Hauptbahnhof Hannover: 2 Milliarden Euro fehlen für den Deutschlandtakt
Carmine WeißHauptbahnhof Hannover: 2 Milliarden Euro fehlen für den Deutschlandtakt
Deutschlands Verkehrssystem steht vor massiven finanziellen und logistischen Herausforderungen. Der Hauptbahnhof Hannover, ein zentraler Knotenpunkt für den Schienenverkehr im Norden, bleibt trotz seiner entscheidenden Bedeutung chronisch unterfinanziert. Gleichzeitig haben die jüngsten Senkungen der Kraftstoffsteuer die öffentlichen Haushalte belastet – mit nur begrenztem Nutzen für die Verbraucher.

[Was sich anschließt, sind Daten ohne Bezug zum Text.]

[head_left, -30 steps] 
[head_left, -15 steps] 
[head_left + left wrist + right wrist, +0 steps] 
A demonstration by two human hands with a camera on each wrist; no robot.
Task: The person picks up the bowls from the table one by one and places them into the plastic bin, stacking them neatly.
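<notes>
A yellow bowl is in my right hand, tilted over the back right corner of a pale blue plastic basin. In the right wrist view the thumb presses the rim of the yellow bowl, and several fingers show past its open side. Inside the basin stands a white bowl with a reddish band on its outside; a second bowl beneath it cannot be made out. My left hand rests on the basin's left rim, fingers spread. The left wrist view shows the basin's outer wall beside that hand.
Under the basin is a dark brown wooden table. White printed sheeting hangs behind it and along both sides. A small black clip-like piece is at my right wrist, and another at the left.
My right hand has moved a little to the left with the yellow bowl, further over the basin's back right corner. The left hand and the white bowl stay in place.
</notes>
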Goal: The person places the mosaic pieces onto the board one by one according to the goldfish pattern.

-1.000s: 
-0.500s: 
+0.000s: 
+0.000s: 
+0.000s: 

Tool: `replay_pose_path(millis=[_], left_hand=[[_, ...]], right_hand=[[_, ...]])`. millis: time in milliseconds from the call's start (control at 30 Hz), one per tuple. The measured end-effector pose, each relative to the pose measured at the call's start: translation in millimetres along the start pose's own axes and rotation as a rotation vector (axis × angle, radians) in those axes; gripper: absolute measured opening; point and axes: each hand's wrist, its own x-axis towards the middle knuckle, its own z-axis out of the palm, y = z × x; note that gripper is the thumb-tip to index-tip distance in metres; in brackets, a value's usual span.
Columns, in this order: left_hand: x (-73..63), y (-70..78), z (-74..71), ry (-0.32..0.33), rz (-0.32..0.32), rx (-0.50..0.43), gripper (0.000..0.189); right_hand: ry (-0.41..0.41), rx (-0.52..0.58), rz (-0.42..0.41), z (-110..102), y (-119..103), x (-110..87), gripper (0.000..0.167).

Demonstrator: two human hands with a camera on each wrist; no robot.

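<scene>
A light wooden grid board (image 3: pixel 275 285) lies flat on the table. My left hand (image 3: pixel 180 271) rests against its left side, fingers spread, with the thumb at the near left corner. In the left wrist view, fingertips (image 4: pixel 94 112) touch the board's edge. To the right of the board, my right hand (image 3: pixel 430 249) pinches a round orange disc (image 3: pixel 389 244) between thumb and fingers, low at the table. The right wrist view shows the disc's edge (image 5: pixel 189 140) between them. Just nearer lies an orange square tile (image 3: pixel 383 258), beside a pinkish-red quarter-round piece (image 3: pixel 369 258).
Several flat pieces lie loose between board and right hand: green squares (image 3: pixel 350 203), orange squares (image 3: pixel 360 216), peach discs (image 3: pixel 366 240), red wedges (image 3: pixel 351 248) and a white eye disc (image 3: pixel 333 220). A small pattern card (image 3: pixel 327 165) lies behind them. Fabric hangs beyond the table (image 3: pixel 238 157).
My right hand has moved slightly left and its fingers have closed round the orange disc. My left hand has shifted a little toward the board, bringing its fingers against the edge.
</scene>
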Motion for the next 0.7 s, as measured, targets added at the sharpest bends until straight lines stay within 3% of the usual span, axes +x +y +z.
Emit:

Deutsche Bahn bezeichnet den Hauptbahnhof Hannover als das „Schlüsselelement“ des Deutschlandtakts, der nationalen Schienenverkehrsstrategie. Dennoch hat das Bundesverkehrsministerium im Haushalt für 2027 keine Mittel für zusätzliche Gleise am Bahnhof vorgesehen. Die Pläne zur Erweiterung des Standorts klaffen nun mit einer Finanzierungslücke von 2 Milliarden Euro.
Auch anderswo zeigt sich das Dilemma: Die Strecke Berlin–Hamburg wurde zwar kürzlich modernisiert, verzichtet aber aufgrund knapper Kassen auf die moderne digitale Zugsicherung ETCS. Dieser Verzicht unterstreicht die generellen Investitionsdefizite in die Schieneninfrastruktur.
Die 2022 eingeführte Kraftstoffsteuersenkung kostete die Steuerzahler über 3 Milliarden Euro. Eine ähnliche Maßnahme im Jahr 2027 würde voraussichtlich weitere 1,6 Milliarden Euro verschlingen. Doch von den Entlastungen profitierten vor allem die Mineralölkonzerne: Allein während der Rabattphase erzielten sie durch den Konflikt im Iran Zufallsgewinne von 2,4 Milliarden Euro. An der Zapfsäule kam bei den Verbrauchern nur ein Teil der Ersparnis an.
Die Schwerpunktsetzung der Regierung hat dazu geführt, dass Schienenprojekte leer ausgehen, während die Steuerzahler die Rechnung für die Sprit-Subventionen tragen – und die Ölmultis die Hauptnutznießer sind. Experten raten, stattdessen den Ausbau der Bahn zu fördern und die Strompreise zu senken – Maßnahmen, die nachhaltiger gewirkt hätten.